The carvings depict serene, smiling figures with tall diadems in the Indo-Tibetan style, long robes, and what seem to be nimbuses or halos. It is unclear whether they depict royal or aristocratic donors, bodhisattvas in princely garb, or some other religious motif. The Chamdo Prefecture Cultural Relics Bureau has prioritized the protection of these precious finds, requesting the contractor to stop mining the stones from the 10 meter high cliff face, for the meantime.
“The discovery of these cliff carvings could help us to make cultural connections between the northern and southern regions,” said Xiage Wangdui, an archeologist with the Tibet Autonomous Region Heritage Protection and Research Institute. (Xinhua) The presence of these carvings could imply that the reach of the Tibetan Empire may have been wider than originally thought, stretching well across Qinghai and the Tibetan Plateau. Xiage Wangdui noted that these carvings were valuable first-hand sources for the study of Buddhist culture and art in the imperial period, and they might give insight in how transportation might have functioned during that time.
The ninth century heralded the fragmentation of a centralized Tibetan empire and the end of Buddhism’s First Diffusion in the Himalayas. According to popular Tibetan historiography, Trisuk Detsen or Ralpacan (815-836), the third of the so-called Dharma Kings (chösgyal), was murdered by courtiers resentful of his excessive support for Buddhist monasteries, which was draining the imperial treasury. His successor, Langdarma (c. 799-841), was apparently assassinated by a Buddhist mystic.

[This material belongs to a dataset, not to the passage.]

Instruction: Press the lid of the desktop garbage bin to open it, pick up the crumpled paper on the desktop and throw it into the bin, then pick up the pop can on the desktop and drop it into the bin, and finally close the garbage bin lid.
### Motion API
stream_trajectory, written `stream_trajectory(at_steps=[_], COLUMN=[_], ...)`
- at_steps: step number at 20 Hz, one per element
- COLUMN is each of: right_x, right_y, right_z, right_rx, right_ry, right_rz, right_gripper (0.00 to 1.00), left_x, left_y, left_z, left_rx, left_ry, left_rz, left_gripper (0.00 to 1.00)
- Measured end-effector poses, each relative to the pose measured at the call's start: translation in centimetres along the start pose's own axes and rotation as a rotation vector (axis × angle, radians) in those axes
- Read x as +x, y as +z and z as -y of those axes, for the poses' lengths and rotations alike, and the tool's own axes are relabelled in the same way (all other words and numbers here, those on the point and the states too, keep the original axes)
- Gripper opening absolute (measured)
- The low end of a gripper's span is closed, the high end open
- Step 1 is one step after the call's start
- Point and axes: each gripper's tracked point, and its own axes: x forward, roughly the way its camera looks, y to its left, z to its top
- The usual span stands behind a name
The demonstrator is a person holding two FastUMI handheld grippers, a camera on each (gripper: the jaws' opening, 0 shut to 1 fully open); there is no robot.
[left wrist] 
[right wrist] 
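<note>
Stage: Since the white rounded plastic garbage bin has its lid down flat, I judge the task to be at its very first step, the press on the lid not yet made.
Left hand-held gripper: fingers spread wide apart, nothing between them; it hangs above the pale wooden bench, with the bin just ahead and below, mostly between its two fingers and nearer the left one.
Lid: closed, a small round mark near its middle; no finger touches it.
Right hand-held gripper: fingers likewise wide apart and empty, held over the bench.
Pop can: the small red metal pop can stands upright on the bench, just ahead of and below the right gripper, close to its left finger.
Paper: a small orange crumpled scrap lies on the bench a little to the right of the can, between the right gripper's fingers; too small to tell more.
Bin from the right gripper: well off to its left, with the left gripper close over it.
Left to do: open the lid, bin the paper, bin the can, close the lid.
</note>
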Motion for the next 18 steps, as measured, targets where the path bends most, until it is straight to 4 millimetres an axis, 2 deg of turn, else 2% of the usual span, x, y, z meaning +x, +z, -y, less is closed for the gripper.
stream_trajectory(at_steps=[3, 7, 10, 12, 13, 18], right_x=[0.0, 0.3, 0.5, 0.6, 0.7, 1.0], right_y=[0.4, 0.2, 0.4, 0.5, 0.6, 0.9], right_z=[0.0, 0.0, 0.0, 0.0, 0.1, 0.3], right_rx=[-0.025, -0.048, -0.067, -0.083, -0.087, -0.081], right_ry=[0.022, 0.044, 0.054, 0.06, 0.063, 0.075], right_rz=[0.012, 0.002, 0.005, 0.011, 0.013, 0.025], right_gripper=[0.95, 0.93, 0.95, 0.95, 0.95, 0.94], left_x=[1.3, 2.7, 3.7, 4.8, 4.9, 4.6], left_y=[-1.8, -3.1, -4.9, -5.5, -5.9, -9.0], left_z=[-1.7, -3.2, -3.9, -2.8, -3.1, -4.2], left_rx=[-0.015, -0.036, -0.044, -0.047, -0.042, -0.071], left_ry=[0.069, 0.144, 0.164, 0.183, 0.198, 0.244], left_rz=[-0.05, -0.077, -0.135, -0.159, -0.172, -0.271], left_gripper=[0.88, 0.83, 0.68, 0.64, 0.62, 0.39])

Following the civil war that engulfed Central Tibet and displaced many members of the Yarlung imperial family and noble families of the region, the Bod or Tubo empire split into warring principalities and would not find a cohesive identity until the rise of the rival sectarian schools of the Second Diffusion of Buddhism during the 10th to 12th century. Different schools, often through external patronage—for example the Sakya school’s symbiosis with the Yuan Dynasty— continued to vie for varying degrees of regional control until Qing annexation in 1720.
Over 5,000 statues and cliff carvings of Buddhist deities or divine protectors of the Dharma have been found in Tibet, to date. Some date back to as early as the 7th century, the very beginning of the First Diffusion.